Exercise instructions
Output nothing but the lines from the first line of the listing below through the line containing "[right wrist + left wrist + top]", printed exactly and free of pictures.

── Data excerpt

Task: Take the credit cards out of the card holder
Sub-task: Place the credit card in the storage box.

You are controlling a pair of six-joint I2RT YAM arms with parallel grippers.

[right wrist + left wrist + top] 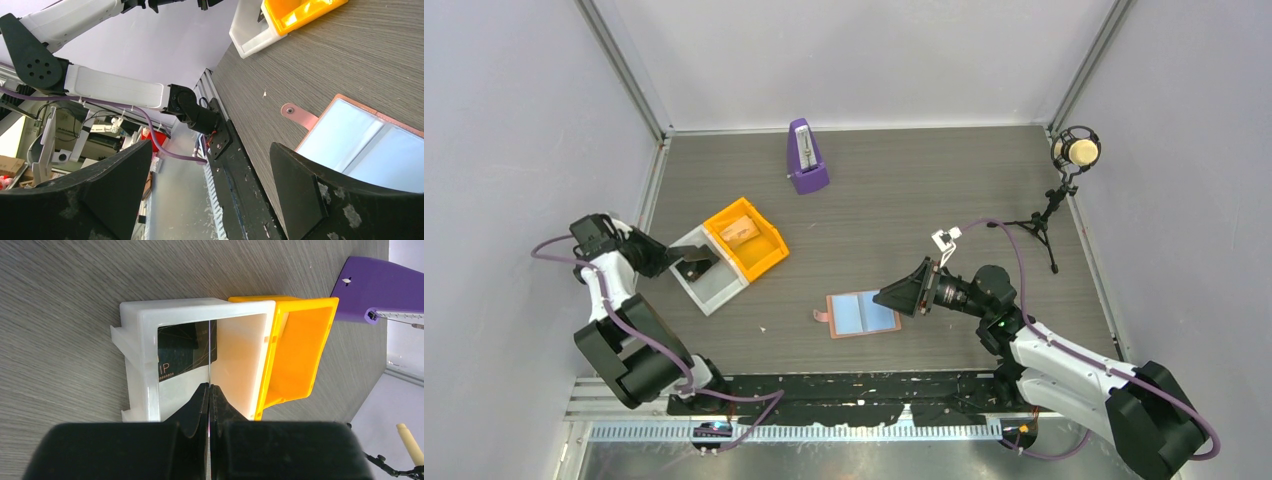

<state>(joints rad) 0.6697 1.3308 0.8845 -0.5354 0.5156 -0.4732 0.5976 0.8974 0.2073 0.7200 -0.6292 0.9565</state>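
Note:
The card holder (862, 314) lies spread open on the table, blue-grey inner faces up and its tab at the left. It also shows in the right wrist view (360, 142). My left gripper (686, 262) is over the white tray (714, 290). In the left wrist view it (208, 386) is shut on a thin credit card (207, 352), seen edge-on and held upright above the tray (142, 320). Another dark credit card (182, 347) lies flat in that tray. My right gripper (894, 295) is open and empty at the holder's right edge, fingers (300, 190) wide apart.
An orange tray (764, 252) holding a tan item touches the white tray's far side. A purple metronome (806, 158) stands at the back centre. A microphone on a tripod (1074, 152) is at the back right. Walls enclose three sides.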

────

Reply to the task
Task: Take the credit cards out of the card holder
Sub-task: Place the credit card in the storage box.

You are controlling a pair of six-joint I2RT YAM arms with parallel grippers.

[right wrist + left wrist + top] 

This completes the answer to the exercise.